Por otro lado, nuestro país, debido a su rápido crecimiento económico, está consumiendo mucha mas energía que hace 10 años. En efecto, si en 1998 el consumo se acercaba a los 30.856 GWh en 2006 éste era de 50.260 GWh, vale decir, el consumo ha crecido en más de un 60% (Ver Tabla N°1). Como consecuencia, se ha tenido que duplicar la generación de energía para satisfacer la creciente demanda, pasando de una generación de 33.007 GWh a 53.501 GWh en el mismo periodo. Aún más, la evidencia disponible señala que dado el crecimiento económico experimentado por Chile, cada 8 años se ha tendido a duplicar la producción de energía.
Lo anterior, nos lleva a pensar que para seguir por la misma senda de crecimiento y lograr ser un país desarrollado, algo tenemos que hacer respecto a la energía. En este sentido, es urgente buscar otras fuentes no sólo eficientes, sino que sustentables para satisfacer la creciente demanda, pues nuestro actual sistema no es suficiente.

En este ambiente de urgencia, es que la energía atómica o nuclear ha tomado mucha fuerza. Así, hemos mirado a Francia como el modelo a seguir, pues los franceses proveen de energía a varios países de Europa. Japón y Australia se han seguido también, de hecho con Australia se ha firmado un protocolo de acuerdo, la llamada "Declaración de intenciones para la negociación de un memorándum de entendimiento sobre cooperación nuclear", que en esencia supone apoyo en la investigación, fabricación, desarrollo y producción de energía atómica en Chile.
Entonces, la pregunta que cabe hacerse aquí es si ¿es posible cosntruir una central nuclear en Chile?, ¿estará nuestra mano de obra preparada para operar un reactor atómico?
A mi juicio, al menos tres razones hacen pensar que no es un solución viable en al menos 30 ó 40 años, a pesar de que algunos piensan que es el mejor camino, creo que los riesgos asociados (costos) superarían con creces los beneficios que ésta posiblemente traería.
Veamos:
1) Chile es un país sísmico, por lo que independiente del lugar en que se instale el reactor nuclear, el riesgo de un temblor o terremoto fuerte estará con los consecuentes peligros para las sociedades aledañas y el medioambiente que rodea a la central.
2) Nuestra población es pésima para seguir instrucciones. ¿Se imaginan a un Homero Simpson manejando una central en Chile? Frases como “ya sé jefe”, “no se preocupe, si lo vi el oro día…”, o “cómo era esta cosa… el botón rojo o el verde”, en fin, si esa es nuestra forma de trabajar y ha sido así por generaciones, ¿por qué podría cambiar “automáticamente” con una central nuclear? Además, es común que cuando compramos una cámara de video, equipo de música, televisor nuevo, o lo que sea, nunca leemos las instrucciones, al contrario, lo primero que hacemos es precisamente prender el equipo y aprender la tun-tun!… Por lo tanto, si nunca hemos seguido instrucciones, ¿por qué las seguiremos en una central nuclear?
En una central atómica la rigurosidad en seguir las instrucciones, el preguntar cuando se debe preguntar, el leer y comprender lo que hay que hacer, exigen un recurso humano ultra calificado (como el japonés, australiano o francés….por ejemplo), que creo no se encuentra en Chile.
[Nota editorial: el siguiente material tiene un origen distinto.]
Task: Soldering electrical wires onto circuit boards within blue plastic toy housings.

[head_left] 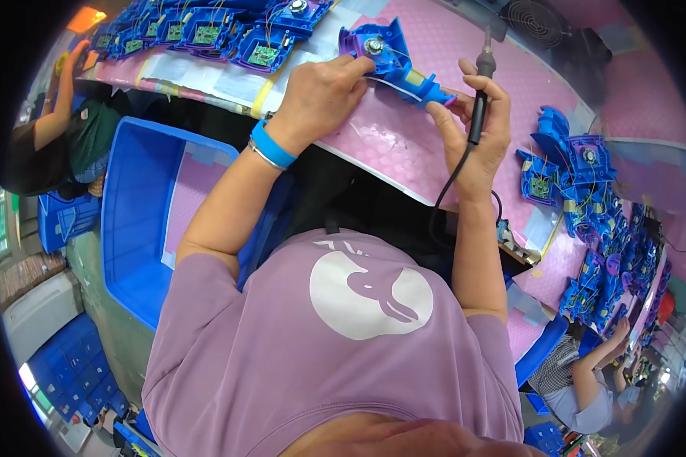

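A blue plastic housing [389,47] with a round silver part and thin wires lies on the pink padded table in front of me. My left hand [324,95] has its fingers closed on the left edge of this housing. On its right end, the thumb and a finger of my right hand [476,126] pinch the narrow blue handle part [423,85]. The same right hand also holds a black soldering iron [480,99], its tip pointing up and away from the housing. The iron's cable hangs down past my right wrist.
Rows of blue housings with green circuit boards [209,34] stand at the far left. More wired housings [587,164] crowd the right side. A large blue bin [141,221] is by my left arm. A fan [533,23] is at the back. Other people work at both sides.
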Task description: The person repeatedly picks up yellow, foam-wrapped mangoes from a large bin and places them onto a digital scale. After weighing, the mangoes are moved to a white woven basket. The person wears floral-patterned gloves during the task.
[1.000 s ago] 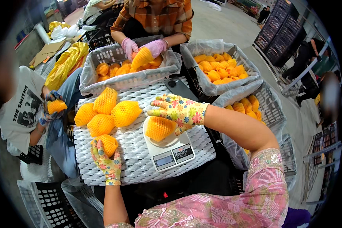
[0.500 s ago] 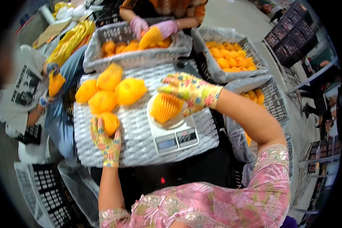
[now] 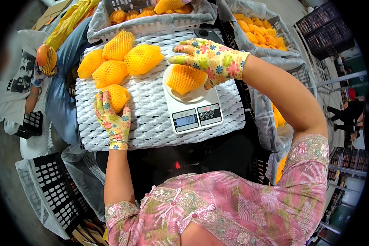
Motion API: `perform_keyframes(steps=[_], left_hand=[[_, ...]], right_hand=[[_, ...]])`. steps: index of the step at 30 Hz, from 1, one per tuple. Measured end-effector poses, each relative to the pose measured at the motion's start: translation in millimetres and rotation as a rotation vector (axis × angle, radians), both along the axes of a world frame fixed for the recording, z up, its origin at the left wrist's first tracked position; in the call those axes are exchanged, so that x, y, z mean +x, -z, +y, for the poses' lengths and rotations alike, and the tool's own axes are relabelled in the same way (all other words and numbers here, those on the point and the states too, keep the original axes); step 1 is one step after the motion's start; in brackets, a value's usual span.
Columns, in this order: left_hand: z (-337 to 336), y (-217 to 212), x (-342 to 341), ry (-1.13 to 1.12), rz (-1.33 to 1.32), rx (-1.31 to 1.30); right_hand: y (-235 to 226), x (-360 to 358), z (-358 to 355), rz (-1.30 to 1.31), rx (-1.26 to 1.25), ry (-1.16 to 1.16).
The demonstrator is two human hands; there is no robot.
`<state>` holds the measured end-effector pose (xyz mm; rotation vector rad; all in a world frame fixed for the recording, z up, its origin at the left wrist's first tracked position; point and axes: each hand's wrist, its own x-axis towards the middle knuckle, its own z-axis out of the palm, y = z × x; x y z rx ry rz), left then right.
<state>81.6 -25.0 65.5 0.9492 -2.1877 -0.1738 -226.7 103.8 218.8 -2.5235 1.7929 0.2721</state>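
A mango in an orange-yellow foam net (image 3: 186, 79) rests on the round plate of a white kitchen scale (image 3: 199, 121), whose small display is lit. Over that fruit spreads my right hand (image 3: 217, 61) in a floral glove, fingers stretched out above it and thumb at its right side. My left hand (image 3: 115, 121), gloved alike, curls round the lower part of another netted mango (image 3: 118, 97) lying on the table. Just beyond it, several more netted mangoes (image 3: 110, 73) sit in a cluster. The table (image 3: 151, 133) is covered with white woven foam padding.
Lined crates of netted mangoes stand at the back (image 3: 151, 25), back right (image 3: 289, 51) and right (image 3: 270, 135). A dark flat device (image 3: 209, 35) lies at the table's far edge. On the left, a co-worker holds a partly netted mango (image 3: 45, 57). A black crate (image 3: 57, 192) stands lower left.
The view has tipped, so the table sits higher in it. Both hands keep nearly the same places at their mangoes. The left co-worker's mango now shows its bare top.
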Motion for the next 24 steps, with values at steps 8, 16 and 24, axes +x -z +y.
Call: perform_keyframes(steps=[8, 16, 24], left_hand=[[-0.4, 0.8, -1.2, 0.019, 0.022, -0.027], [-3.1, 4.5, -0.4, 0.034, 0.033, -0.084], [0.2, 3.1, 0.6, 0.003, -0.007, -0.056]], right_hand=[[2.9, 14.1, -3.2, -0.003, 0.082, -0.005], [22.3, 8.8, 1.6, -0.283, 0.053, 0.191], [22.7, -42.4, 140.7, -1.444, -0.191, 0.812]])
3) Por último, en el mundo se ha tendido a detener la construcción de centrales nucleares (Estados Unidos, Corea del Norte). ¿No será una señal para Chile? Por otro lado, ¿Que sucederá con las partículas radiactivas?, ¿Dónde se enterrarán? Si hay problemas y nadie quiere que se instale una antena para celulares, menos que boten la basura cerca, existirá alguna comunidad que desee que entierren los deshechos en el "patio trasero" de su casa?
En resumen, por estas razones creo que en nuestro país no es posible pensar en energía nuclear por el momento. Tal vez, en la medida que mejore la calidad de nuestra mano de obra se podría pensar como una alternativa viable, pero haciéndonos cargo de que seremos siempre un país sísmico, lo que necesariamente exigirá manejar y administrar eficientemente esos riesgos.